• **Task prompt**
Set down each line of the listing below exactly as it is written.

Start of Dataset section

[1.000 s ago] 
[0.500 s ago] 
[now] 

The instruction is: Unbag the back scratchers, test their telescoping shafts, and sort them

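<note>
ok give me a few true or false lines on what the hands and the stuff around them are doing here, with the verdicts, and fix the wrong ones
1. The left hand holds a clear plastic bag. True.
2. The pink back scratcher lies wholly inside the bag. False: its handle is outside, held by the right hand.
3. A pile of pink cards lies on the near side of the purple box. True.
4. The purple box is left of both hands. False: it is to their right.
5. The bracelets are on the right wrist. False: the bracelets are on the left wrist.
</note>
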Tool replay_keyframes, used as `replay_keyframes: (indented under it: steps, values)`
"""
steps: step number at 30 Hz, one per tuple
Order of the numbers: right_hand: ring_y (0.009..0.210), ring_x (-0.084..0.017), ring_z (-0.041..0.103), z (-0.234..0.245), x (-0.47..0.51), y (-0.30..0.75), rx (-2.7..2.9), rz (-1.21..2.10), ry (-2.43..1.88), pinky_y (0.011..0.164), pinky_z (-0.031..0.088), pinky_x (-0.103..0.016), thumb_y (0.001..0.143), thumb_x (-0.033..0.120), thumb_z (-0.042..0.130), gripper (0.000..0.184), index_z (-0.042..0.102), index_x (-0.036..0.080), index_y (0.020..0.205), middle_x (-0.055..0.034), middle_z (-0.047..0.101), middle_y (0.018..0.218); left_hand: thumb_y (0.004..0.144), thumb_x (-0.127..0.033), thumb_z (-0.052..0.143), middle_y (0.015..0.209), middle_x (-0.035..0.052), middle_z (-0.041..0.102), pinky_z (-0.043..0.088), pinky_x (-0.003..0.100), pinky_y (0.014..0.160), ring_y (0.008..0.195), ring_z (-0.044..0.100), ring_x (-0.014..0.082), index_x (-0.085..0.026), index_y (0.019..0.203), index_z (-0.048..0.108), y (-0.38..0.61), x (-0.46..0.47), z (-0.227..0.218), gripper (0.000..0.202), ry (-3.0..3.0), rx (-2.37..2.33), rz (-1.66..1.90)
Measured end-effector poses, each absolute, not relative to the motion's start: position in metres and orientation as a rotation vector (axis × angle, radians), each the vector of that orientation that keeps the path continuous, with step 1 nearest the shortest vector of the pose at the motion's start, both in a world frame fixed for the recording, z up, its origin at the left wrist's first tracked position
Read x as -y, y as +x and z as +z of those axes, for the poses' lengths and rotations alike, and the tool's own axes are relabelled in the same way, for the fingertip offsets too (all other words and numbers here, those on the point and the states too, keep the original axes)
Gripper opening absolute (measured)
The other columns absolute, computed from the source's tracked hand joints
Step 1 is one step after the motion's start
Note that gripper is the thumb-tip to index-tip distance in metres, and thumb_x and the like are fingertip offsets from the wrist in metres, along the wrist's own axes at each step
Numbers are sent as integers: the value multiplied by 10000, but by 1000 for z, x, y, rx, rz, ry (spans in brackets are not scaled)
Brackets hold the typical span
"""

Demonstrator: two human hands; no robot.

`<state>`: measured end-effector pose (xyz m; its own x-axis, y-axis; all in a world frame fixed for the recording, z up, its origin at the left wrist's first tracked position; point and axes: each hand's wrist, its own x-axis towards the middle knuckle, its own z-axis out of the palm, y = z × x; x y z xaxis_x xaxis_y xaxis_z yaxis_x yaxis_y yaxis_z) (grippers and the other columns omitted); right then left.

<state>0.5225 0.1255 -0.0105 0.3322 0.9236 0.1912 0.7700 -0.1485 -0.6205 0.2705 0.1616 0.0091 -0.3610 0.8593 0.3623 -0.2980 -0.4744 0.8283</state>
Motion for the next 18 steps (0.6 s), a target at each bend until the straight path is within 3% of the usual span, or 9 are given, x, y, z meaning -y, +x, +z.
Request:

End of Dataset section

• **Solution**
[1.000 s ago] 
[0.500 s ago] 
[now] 

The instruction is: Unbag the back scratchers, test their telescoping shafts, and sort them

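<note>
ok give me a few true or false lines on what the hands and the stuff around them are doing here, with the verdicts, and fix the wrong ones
1. The left hand holds a clear plastic bag. True.
2. The pink back scratcher lies wholly inside the bag. False: its handle is outside, held by the right hand.
3. A pile of pink cards lies on the near side of the purple box. True.
4. The purple box is left of both hands. False: it is to their right.
5. The bracelets are on the right wrist. False: the bracelets are on the left wrist.
</note>
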Tool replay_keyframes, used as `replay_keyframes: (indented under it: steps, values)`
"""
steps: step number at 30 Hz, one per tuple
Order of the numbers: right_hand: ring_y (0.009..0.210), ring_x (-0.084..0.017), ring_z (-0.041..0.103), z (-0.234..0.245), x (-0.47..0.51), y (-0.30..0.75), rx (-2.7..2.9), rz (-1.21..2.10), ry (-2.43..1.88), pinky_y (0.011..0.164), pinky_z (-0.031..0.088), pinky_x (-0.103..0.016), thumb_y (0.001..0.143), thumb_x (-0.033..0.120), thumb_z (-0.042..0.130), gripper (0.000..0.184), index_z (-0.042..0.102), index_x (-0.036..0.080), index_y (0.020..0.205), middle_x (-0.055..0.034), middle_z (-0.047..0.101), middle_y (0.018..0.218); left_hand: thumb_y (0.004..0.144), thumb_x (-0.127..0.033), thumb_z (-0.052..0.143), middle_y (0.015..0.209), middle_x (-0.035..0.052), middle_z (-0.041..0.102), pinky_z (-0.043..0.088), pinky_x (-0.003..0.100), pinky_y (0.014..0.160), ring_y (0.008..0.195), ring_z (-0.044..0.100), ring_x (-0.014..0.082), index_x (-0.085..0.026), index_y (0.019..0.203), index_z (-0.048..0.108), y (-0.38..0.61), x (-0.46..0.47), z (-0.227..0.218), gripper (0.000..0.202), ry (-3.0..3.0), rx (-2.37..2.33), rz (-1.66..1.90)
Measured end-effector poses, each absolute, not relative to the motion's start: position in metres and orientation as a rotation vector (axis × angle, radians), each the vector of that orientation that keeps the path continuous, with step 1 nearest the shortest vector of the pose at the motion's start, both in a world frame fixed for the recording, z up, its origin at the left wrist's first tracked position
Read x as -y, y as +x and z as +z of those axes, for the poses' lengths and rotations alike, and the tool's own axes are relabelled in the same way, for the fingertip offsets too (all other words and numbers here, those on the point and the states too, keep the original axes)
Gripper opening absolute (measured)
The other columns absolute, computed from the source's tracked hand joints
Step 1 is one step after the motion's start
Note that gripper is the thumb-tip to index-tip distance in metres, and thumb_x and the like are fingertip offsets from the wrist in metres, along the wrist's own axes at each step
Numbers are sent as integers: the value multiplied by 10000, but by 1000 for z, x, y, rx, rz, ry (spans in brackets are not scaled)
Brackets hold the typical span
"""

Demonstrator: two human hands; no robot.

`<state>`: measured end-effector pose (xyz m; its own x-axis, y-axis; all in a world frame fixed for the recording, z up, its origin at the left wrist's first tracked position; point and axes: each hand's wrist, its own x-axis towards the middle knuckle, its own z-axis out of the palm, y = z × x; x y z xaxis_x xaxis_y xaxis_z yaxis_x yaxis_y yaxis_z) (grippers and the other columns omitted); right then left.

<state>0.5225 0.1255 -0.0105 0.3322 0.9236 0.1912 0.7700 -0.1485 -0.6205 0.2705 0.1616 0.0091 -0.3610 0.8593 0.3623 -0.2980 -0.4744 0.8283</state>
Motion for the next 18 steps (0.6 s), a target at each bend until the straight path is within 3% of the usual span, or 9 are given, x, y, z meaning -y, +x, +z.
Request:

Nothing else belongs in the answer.